TASK TO CARRY OUT:
Going through the material below, output exactly the lines from the one containing "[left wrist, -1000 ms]" through the one containing "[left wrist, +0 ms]", and no pictures.
== COLLECTED MATERIAL
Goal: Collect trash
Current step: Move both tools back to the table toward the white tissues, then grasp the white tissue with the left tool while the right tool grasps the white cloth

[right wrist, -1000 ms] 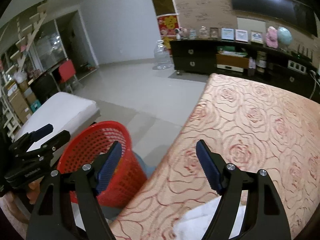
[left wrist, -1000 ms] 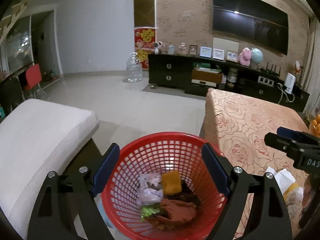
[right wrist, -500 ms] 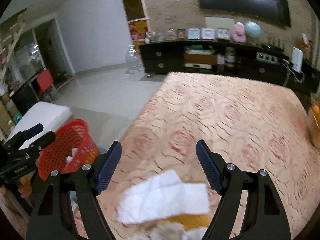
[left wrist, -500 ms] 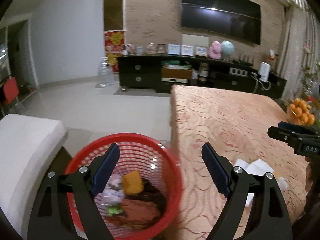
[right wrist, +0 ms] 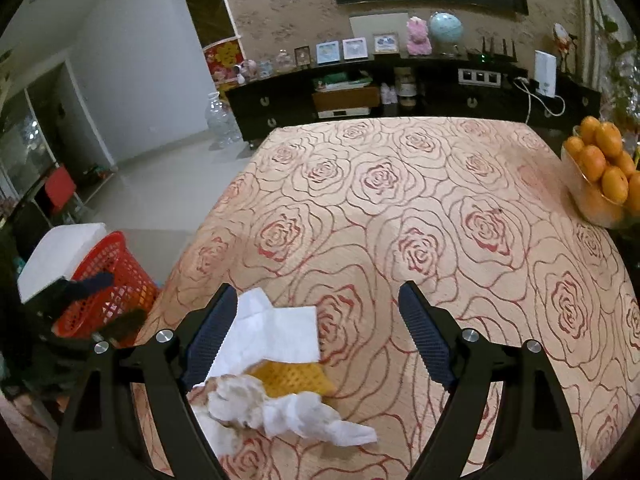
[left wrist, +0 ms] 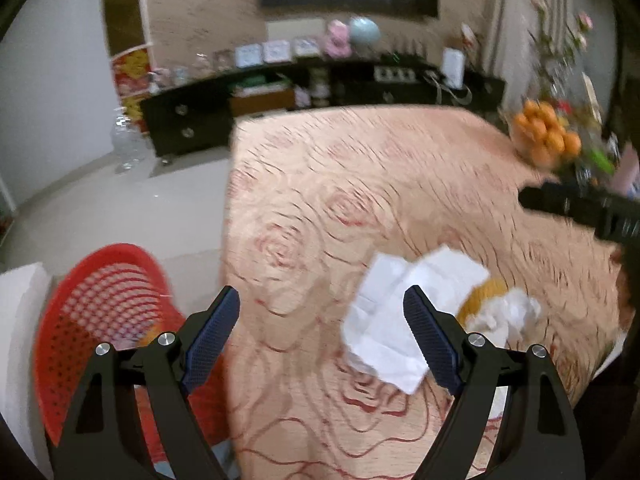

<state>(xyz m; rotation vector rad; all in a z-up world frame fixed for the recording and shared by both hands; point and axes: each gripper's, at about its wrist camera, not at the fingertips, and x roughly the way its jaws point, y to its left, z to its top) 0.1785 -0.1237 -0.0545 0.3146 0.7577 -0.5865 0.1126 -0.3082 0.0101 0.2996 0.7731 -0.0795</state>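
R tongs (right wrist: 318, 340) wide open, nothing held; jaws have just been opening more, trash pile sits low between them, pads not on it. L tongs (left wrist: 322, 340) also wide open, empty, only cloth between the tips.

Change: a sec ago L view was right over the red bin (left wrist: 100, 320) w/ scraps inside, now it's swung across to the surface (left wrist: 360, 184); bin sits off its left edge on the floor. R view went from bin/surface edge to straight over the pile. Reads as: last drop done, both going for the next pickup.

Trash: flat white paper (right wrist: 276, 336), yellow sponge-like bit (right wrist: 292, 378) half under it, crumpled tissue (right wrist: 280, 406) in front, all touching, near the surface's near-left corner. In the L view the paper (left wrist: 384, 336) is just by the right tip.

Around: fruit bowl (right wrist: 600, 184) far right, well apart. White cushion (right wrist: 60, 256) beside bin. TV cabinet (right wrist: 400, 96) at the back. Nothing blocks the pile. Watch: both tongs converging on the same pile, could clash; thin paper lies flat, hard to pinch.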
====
EXERCISE SOLUTION:
[left wrist, -1000 ms] 
[right wrist, -500 ms] 
[left wrist, -500 ms] 
[right wrist, +0 ms] 
[left wrist, +0 ms] 

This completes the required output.